IKEv2 and Active Directory



  • Hi there

    I'm using pfSense 2.2.1

    Is it possible to set up an IKEv2 VPN, but authenticate username/password using Active Directory?  Looking at the StrongSwan wiki seems to indicate that we'd need to compile in the 'eap-radius' plugin, but I'm not sure if that is available.

    What I am trying to do is set up an IPsec VPN to authenticate Windows remote clients against the local AD (this is to replace a TMG 2010 install).

    Thanks in advance for any advice/help - I can post config etc if this should be possible to troubleshoot further
    Peter



  • Do not look at strongswan but just setup an login server as you would do for pfSense AD user authentication and use that on the mobile settings.



  • Thanks for the reply Ermal

    I've actually already done that, but it does not seem to try authentication against the AD if I select IKE2 and EAP-MSCHAPv2 as the authentication method - should I be using a different authentication method?

    Just to clarify - I actually followed this guide:
    https://doc.pfsense.org/index.php/IKEv2_with_EAP-MSCHAPv2

    Except did exactly what you suggest and changed "Local database" to my AD server setup in User Manager



  • Still not getting anywhere with this - I have my auth server set up as LDAP - should it be RADIUS for this to work?

    Thanks again for any advice
    Peter



  • EAP-MSCHAPv2 will not work with LDAP. In essence, your client sends over an MD4 hash of your password, not the actual password itself.
    See "The Protocol" section: https://www.cloudcracker.com/blog/2012/07/29/cracking-ms-chap-v2/

    LDAP expects a clear-text username and password to look-up, which EAP-MSCHAPv2 cannot provide. EAP-Radius should allow us to authenticate against a Windows NPS server, which is able to perform a hash look-up directly on AD. We already do this on our network for Wi-Fi where we use PEAP-EAP-MSCHAPv2. It appears NPS can also do EAP-MSCHAPv2 directly avoiding the redundant TLS tunnel.

    When I run "ipsec listplugins" from ssh, it does list EAP-Radius as a plugin, so I think strongSwan on pfSense already has it compiled in. The UI of pfSense simply does not support it yet.

    Ermal, are there any plans to support configuring EAP-Radius? If there are, will it support redundant radius servers like seen here:
    https://wiki.strongswan.org/projects/strongswan/wiki/EAPRAdius#Example-configuration

    Is there a way to edit the ipsec.conf and strongswan.conf config files directly without them interfering with the UI or being blown away when the UI is modified?

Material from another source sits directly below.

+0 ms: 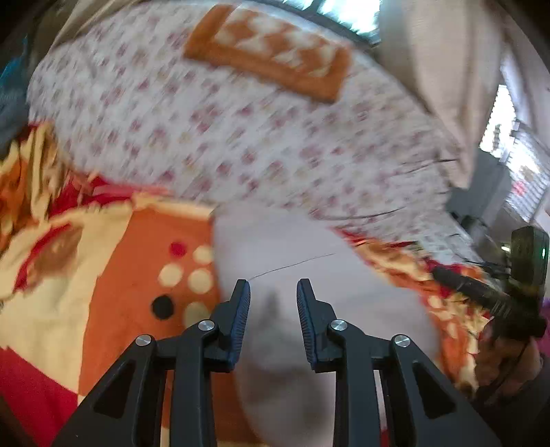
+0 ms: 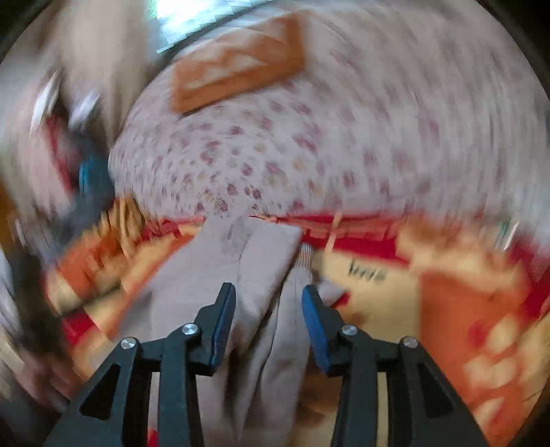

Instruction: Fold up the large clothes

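My left tongs (image 1: 273,290): jaws parted by a narrow gap, nothing between the pads, hanging over the pale garment (image 1: 309,275); my right tongs (image 2: 270,295): jaws parted somewhat wider, a raised ridge of the same pale garment (image 2: 247,261) showing in the gap, though I cannot tell whether the pads touch it; garment: plain pinkish-grey cloth, lying partly folded on the blanket (image 1: 113,261), its far edge near the blanket's border; blanket: orange, red and cream, with round cream and dark spots, spread on the near part of the bed; bedsheet (image 1: 213,130): white with small reddish flowers, covering the bed beyond the blanket; folded orange-and-white cloth (image 1: 271,51): lying on the sheet at the far side, well apart from the garment; window (image 1: 347,10): bright, behind the bed; both views blurred.
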Available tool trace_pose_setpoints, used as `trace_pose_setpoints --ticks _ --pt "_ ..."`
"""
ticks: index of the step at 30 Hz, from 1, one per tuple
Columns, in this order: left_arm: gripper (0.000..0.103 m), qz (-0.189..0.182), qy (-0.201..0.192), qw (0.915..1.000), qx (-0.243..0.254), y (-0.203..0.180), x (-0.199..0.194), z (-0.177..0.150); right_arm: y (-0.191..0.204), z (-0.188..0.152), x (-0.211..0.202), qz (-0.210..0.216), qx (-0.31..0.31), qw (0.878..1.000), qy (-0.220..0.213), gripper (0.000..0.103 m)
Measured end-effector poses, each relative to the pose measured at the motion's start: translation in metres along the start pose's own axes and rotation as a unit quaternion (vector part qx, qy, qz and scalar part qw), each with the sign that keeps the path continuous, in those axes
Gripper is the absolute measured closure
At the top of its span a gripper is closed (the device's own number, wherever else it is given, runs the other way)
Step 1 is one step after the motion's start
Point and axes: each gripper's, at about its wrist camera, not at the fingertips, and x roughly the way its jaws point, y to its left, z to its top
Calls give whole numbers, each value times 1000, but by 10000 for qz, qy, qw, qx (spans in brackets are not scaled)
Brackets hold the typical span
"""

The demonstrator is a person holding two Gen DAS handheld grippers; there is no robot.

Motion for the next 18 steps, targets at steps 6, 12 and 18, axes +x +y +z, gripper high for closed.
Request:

  • Thanks ltctech!  That explains why it won't work for me.

    Whilst there is no support for this currently in the UI, as you say, maybe we can config the files manually, or is there any other way of VPN authenticating against AD?  I don't want to use OpenVPN, just native Windows VPN.

    Any advice much appreciated
    Peter



  • Should I raise a feature request to get support for Strongswan EAP-RADIUS plugin added to the GUI config?  Is there any other way of authenticating a VPN user against Active Directory without using OpenVPN?

    Thanks
    Peter



  • I am in need for this feature as well.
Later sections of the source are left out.